Now, Wheelock is trying to boost its enrollment and its bottom line by making itself more attractive to this underrepresented group. One would think that it might have been easy to lure male students to a campus teeming with women, but Wheelock’s pursuit of the opposite sex is proving difficult when fewer men want to go into teaching, still the college’s specialty.
Men make up only 8% of the student body. When I went to West Point, the ratio was about 87:13 men to women. In other words, guys have more "options" at Wheelock than women did at West Point. Wow.
4 comments:
Interesting post you have Darren. I will say that I have not really found any males on campus that want to become teachers. I have one friend who shows interest in teaching college English. The ones that want to be teachers are the females. Nevertheless, we need teachers in the school systems.
When I consider my own trip through the edu-BS that passes for credential programs at Cal State, one thing stands out: most of the proffies I had were female libs. I can't say whether this is common at other campuses, though I wouldn't be surprised were it so.
The long parade of female lib proffies was, at times, very discouraging. The classes often seemed more like lib indoctrination than anything else, and the intolerance of disagreement was stifling. It makes me wonder if having a more balanced faculty-- more conservatives, perhaps even a few males-- would get more dudes to teach.

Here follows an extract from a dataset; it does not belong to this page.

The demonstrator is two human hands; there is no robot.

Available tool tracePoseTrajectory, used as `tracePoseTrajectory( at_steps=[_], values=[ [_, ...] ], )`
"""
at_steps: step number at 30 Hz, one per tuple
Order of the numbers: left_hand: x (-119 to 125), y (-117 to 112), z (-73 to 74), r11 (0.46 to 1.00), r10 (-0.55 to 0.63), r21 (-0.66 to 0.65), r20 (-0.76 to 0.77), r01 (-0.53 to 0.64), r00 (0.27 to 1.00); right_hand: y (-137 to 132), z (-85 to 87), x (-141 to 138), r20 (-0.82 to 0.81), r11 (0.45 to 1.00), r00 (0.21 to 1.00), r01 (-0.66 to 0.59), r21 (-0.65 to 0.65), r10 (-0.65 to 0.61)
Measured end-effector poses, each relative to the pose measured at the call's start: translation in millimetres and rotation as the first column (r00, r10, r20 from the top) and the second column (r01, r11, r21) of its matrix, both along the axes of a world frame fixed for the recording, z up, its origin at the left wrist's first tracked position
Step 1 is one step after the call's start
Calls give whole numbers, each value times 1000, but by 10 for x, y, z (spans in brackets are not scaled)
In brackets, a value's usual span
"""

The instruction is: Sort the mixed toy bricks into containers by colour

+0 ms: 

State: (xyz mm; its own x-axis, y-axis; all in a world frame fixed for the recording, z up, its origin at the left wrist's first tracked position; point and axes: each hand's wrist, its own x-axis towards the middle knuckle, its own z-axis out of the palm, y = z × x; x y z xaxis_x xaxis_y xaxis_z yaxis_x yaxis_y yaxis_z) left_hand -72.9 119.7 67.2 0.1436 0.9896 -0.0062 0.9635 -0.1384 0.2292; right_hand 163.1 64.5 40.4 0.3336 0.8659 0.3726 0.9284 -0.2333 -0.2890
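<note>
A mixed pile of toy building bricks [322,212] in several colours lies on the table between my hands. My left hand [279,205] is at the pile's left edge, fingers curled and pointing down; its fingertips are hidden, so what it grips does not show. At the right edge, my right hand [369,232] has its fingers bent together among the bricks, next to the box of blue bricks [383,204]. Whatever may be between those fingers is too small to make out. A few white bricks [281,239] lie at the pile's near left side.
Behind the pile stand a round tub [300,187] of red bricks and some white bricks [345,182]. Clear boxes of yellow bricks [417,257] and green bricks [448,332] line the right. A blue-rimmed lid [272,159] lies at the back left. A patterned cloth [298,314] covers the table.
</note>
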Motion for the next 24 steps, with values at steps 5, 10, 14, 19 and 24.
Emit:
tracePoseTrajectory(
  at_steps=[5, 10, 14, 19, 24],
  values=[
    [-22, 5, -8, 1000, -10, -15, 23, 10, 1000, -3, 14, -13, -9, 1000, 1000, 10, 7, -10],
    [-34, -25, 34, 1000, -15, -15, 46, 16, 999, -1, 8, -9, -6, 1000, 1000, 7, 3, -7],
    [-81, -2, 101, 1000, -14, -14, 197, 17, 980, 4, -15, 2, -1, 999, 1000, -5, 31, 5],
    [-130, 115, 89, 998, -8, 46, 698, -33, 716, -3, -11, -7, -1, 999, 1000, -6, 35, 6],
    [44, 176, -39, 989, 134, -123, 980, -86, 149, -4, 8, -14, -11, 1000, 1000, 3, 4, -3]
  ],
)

Not only are there few male teachers, but those that go into the profession tend to teach the older grades from what I've seen.
I'd like to hear what others think, but *I* have noticed almost zero male teachers in k-5. I'm wondering why this is but would like to hear more about it.

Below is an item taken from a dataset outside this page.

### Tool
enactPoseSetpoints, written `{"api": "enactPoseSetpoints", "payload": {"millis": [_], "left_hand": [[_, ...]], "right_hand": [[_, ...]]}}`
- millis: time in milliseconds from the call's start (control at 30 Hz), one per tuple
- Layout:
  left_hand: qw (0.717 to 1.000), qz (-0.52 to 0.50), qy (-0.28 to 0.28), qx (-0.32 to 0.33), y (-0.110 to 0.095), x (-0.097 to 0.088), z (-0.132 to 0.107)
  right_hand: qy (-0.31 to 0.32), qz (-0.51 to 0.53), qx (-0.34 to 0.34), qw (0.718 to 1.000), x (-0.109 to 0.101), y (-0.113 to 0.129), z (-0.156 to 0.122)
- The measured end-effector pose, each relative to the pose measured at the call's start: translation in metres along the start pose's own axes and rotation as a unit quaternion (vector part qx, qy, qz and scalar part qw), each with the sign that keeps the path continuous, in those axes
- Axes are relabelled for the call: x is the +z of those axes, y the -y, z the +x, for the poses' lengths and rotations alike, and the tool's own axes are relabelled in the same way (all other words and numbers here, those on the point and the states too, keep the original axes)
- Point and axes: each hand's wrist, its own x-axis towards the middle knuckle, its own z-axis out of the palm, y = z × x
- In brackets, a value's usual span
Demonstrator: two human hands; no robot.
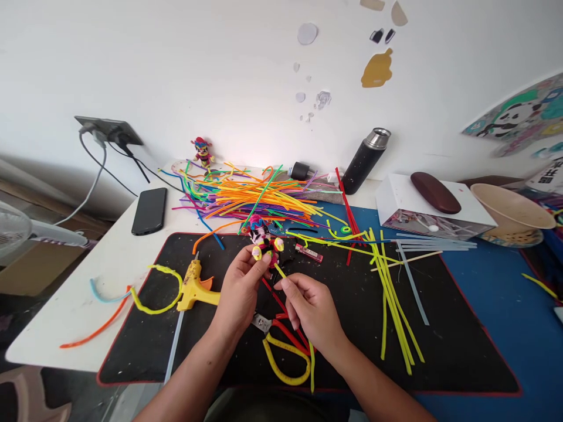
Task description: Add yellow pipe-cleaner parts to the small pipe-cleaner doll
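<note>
Forearms (pixel 193 368) reach over the black mat (pixel 356 299); above it, the left hand (pixel 241 282) pinches a small figure (pixel 260 237), presumably steadying it while the right hand (pixel 313 308) grips its yellow stem (pixel 280 270) with closed fingers.

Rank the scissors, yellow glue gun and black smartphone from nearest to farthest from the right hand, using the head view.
1. Scissors: on the black mat, just left of the right hand.
2. Yellow glue gun: farther left, past the left hand.
3. Black smartphone: far left, on the white tabletop.
</note>
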Motion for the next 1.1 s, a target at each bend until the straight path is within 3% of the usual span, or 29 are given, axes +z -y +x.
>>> {"api": "enactPoseSetpoints", "payload": {"millis": [333, 633, 833, 1100], "left_hand": [[0.999, -0.039, -0.014, 0.001, 0.002, 0.005, -0.003], [0.998, -0.061, -0.007, -0.035, 0.005, 0.007, -0.008], [0.994, -0.070, -0.013, -0.077, 0.003, 0.007, -0.009], [0.996, -0.065, -0.012, -0.062, 0.000, 0.008, -0.009]], "right_hand": [[-0.016, -0.087, -0.027, 0.996, 0.004, -0.003, -0.001], [0.001, -0.094, -0.035, 0.995, 0.004, -0.010, 0.003], [0.042, -0.054, -0.009, 0.998, 0.003, -0.011, 0.002], [0.079, 0.063, 0.011, 0.995, -0.002, -0.017, 0.002]]}}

Is it because of fear of molestation accusations? B/c those could happen with an older child, too...
Is it that men don't like to play circle time and that sort of thing, but want to teach the material straight through without having to sing the days of the week every morning?
Is it a "high school teachers get more respect" thing because they teach physics rather than Dr. Seuss day?
OH! Here's a good one. Parents are less involved with high schoolers, and men don't like to play emotional mind games with some of these people. (There. I said it. Hey, I'm one of the parents teachers dislike, so might as well.)
Mrs. C, you're correct, but in my case it's twofold: I don't connect well with younger kids (who aren't mine) AND the subject matter interests me more. I think women, having actually done the child baring thing, tend to naturally connect better with the younger ages.